Extracted data entries:
* * * * * * * * *

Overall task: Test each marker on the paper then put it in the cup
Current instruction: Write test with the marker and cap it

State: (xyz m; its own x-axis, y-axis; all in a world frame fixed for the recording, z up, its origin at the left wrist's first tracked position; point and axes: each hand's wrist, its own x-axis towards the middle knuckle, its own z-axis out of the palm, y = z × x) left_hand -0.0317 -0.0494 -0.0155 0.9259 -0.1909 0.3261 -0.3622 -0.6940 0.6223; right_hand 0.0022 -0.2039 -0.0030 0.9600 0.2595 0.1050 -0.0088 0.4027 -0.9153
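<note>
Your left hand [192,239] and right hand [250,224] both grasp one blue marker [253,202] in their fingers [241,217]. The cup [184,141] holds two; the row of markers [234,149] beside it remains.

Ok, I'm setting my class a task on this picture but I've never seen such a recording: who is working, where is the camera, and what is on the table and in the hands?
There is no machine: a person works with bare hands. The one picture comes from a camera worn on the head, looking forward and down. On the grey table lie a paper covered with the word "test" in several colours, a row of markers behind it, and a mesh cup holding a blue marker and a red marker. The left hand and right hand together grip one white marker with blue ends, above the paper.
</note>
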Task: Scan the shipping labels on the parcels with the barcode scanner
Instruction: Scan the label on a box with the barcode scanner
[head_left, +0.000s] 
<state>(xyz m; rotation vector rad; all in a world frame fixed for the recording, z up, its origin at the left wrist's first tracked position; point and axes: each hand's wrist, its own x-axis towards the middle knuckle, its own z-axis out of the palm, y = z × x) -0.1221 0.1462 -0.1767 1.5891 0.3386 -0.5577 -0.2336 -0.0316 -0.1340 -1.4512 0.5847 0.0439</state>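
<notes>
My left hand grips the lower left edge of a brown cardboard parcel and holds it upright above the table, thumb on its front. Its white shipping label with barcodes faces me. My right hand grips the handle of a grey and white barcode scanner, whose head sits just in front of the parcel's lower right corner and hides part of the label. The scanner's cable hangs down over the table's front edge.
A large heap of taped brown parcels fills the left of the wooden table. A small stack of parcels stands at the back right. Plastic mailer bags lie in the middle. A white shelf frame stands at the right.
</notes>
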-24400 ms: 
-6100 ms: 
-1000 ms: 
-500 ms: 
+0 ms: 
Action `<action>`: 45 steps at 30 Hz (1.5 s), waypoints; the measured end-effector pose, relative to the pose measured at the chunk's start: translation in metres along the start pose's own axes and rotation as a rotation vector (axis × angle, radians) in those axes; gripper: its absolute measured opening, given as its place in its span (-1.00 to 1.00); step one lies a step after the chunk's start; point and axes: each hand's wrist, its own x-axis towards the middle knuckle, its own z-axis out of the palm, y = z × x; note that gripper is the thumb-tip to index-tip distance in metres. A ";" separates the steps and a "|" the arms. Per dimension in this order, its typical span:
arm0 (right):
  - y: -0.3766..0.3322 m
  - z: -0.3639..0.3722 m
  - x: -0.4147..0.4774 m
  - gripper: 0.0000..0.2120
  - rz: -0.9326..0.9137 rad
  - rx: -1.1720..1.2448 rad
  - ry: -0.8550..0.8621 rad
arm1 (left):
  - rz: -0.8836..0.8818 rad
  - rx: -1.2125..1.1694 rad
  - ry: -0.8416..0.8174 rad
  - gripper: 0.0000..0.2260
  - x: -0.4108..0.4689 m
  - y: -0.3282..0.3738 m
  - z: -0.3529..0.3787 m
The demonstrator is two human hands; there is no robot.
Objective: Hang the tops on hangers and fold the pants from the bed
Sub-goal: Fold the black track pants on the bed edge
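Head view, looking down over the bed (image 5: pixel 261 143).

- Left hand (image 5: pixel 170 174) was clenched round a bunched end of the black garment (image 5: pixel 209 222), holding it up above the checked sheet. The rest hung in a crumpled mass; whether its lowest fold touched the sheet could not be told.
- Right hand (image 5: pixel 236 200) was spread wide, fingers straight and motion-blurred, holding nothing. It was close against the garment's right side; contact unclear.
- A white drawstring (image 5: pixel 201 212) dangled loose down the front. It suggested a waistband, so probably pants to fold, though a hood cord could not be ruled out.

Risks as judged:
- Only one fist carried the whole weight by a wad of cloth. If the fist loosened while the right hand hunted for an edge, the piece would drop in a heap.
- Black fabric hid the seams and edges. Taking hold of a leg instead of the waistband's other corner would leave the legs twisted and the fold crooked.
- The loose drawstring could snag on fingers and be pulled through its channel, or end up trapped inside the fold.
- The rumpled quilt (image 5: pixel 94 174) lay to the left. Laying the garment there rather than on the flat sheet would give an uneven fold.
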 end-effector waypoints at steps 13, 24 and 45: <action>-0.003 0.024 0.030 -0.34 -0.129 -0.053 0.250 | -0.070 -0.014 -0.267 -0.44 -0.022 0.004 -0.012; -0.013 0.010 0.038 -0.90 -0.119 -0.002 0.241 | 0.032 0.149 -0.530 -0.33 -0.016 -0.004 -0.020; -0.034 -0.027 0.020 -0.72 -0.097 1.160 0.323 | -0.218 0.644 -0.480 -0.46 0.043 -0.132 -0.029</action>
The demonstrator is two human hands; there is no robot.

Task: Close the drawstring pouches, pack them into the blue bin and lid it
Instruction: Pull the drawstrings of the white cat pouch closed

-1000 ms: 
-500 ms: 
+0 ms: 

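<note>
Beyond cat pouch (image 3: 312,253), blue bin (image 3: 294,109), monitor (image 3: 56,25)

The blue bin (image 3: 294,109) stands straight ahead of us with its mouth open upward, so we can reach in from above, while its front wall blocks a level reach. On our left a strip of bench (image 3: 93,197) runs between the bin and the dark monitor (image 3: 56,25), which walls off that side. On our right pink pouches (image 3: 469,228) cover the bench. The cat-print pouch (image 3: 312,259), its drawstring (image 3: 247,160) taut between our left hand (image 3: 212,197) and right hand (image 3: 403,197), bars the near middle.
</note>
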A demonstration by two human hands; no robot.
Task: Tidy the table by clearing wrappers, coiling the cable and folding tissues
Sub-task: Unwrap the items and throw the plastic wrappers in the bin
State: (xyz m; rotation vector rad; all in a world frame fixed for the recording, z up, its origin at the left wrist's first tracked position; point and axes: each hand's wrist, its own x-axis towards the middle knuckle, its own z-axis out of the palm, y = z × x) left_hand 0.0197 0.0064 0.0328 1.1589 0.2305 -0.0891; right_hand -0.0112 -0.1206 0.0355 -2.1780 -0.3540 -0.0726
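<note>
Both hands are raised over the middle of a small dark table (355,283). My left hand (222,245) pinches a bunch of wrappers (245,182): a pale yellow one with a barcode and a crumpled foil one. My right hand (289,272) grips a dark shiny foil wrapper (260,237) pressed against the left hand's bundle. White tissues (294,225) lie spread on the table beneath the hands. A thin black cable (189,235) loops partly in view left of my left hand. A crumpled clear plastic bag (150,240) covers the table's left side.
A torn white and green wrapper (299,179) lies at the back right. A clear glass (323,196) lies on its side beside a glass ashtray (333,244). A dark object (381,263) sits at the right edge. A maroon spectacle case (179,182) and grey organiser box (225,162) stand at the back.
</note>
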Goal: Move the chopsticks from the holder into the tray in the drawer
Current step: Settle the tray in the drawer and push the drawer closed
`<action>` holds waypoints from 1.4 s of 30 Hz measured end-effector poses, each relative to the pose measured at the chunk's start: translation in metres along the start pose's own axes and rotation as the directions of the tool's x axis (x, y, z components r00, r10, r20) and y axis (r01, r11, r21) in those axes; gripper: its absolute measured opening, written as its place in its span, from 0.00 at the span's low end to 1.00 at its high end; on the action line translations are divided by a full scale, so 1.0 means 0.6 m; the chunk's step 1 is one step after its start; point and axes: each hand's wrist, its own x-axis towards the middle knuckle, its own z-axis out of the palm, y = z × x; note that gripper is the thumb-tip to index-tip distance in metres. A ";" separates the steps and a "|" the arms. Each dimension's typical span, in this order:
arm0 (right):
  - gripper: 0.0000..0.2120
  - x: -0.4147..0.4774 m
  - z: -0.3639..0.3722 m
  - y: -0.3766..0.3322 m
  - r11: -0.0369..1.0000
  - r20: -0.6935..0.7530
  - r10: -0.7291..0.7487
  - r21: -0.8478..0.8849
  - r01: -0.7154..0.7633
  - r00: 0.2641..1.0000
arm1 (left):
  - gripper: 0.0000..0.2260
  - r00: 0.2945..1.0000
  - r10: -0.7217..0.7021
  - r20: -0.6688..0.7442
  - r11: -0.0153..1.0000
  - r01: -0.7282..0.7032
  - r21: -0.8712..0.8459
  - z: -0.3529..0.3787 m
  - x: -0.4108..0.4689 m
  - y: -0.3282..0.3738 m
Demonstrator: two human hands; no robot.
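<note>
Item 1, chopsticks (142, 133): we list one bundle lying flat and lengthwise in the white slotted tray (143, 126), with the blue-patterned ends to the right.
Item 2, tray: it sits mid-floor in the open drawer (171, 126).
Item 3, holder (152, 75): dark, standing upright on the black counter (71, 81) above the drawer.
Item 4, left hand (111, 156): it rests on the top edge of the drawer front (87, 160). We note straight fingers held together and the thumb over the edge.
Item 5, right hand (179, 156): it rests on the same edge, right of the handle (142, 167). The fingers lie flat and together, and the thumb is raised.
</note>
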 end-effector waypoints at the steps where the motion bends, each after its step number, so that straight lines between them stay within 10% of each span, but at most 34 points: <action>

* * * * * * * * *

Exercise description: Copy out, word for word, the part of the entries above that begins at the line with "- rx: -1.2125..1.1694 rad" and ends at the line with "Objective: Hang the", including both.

Written solution:
  - rx: -1.2125..1.1694 rad
  - ry: -0.8416..0.8174 rad
  - gripper: 0.0000..0.2260
  - x: -0.4108..0.4689 m
  - y: -0.3282..0.3738 m
  - z: -0.3529..0.3787 m
The demonstrator is two human hands; there is no robot.
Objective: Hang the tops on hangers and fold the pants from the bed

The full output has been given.